The paramount chief narrated an incident he witnessed to explain his position.
“I saw a fleet of V8s tooting their horns. About four of them were empty, speeding on the road. I looked at them and you can see my wealth being drained up by very stupid people who I’m more intelligent than, you are more intelligent than them. We pay them, we elect them to serve us and they come and sit on us. And you are busy dividing yourself into NDC and NPP, for what? I am a Vandal and a Ghanaian and it matters much more than all these things that are going around”.
He expressed his disappointment in the inability of Ghanaian’s to deal with with corruption without partisan political colouration.
“When somebody is corrupt, you find one party defending him, and another party says no. Why, even corruption we can’t get the mind that this is bad and so we should not do it? So if we can’t govern a country in truth, then what are we doing? And this has been going on for too long,” he stated.

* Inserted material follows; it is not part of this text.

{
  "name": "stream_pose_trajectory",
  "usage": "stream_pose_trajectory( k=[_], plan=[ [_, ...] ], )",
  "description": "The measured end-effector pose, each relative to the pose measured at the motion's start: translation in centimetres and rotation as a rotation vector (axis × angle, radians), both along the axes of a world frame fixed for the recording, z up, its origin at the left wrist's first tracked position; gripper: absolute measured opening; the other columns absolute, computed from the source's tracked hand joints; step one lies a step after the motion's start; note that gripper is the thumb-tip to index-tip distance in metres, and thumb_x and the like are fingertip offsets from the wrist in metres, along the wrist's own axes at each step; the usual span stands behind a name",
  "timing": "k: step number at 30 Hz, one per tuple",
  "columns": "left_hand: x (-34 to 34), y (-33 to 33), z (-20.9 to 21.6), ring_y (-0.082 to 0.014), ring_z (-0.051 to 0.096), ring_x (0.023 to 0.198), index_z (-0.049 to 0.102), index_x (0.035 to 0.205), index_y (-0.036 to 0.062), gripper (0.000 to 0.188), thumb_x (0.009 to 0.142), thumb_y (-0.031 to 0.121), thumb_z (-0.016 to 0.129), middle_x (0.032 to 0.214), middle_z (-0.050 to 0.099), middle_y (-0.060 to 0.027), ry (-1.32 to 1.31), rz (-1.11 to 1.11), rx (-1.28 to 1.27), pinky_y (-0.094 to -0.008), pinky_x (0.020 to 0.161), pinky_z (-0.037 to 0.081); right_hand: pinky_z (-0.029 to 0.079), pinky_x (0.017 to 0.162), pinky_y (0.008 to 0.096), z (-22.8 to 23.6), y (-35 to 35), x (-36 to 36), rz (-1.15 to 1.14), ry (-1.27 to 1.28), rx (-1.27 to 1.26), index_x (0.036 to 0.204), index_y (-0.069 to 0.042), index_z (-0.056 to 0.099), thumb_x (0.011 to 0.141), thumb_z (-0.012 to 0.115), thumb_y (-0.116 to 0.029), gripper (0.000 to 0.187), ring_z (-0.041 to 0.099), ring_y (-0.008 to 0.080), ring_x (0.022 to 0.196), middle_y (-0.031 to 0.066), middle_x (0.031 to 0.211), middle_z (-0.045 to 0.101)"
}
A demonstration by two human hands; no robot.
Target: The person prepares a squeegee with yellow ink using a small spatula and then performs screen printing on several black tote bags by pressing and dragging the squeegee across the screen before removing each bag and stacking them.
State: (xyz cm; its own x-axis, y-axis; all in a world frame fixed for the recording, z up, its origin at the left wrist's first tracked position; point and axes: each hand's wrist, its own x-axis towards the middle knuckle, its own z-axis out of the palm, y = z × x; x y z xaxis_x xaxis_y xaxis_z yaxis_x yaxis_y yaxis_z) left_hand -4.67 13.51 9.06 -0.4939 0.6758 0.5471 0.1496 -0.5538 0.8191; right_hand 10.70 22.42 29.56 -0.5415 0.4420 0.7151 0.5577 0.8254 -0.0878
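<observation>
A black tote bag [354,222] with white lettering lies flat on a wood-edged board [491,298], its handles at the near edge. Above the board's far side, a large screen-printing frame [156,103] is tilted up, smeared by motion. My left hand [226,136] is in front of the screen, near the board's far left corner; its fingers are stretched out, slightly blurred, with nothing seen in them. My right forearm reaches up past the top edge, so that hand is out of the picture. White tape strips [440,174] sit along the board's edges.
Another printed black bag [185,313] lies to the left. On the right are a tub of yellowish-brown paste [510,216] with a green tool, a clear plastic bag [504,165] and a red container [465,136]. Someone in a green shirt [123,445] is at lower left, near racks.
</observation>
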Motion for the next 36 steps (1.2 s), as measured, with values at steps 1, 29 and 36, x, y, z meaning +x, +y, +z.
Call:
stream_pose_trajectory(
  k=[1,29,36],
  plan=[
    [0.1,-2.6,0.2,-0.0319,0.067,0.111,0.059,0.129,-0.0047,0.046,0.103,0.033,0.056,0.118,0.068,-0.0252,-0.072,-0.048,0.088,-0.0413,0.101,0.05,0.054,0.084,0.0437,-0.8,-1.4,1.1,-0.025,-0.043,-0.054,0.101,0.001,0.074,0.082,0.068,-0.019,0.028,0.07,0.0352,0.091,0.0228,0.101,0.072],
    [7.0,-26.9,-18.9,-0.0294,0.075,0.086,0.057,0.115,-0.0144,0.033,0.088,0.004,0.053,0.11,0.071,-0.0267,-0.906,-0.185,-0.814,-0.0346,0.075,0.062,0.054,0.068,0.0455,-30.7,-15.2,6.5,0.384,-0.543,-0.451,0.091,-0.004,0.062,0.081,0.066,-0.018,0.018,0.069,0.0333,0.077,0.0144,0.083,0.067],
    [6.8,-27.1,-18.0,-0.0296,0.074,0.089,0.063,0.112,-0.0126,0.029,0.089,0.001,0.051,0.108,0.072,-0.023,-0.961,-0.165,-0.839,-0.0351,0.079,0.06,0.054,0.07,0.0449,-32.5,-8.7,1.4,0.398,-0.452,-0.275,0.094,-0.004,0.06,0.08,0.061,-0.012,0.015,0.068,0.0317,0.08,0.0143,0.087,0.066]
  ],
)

Nana Kobina Nketsia’s comments comes in the wake of various reports on corrupt deals between public officials and private companies with the recent one being the GRA/Subah scandal in which the Ghana Revenue Authority allegedly paid almost GH¢144 million to Subah Infosolutions LTD, for no work done.
He also lamented over the level of development in the Western Region in the midst of vast natural resources.
“I went to school free. What have I done to Ghana? Have I joined the bunch of brats, the bunch of vampires who are feeding fat on this country? When you see my eyes red, they are as red as the flag of the vandals. In the whole of the Western Region, there are no motorable roads. Yet we sit down and say that the Western Region is the richest, richest in what? Poverty,” he asked.
According to him, the Western Region has the kind of resources that Africans can use to develop and become the hub of development for the whole of the West African sub-region.
“Japan has no gold or oil, we have the gold and yet we say we are poor. Who are we? What did we go to school for? … you need to be angry with your country in order to put it right. You need this revolution in consciousness,” he lamented.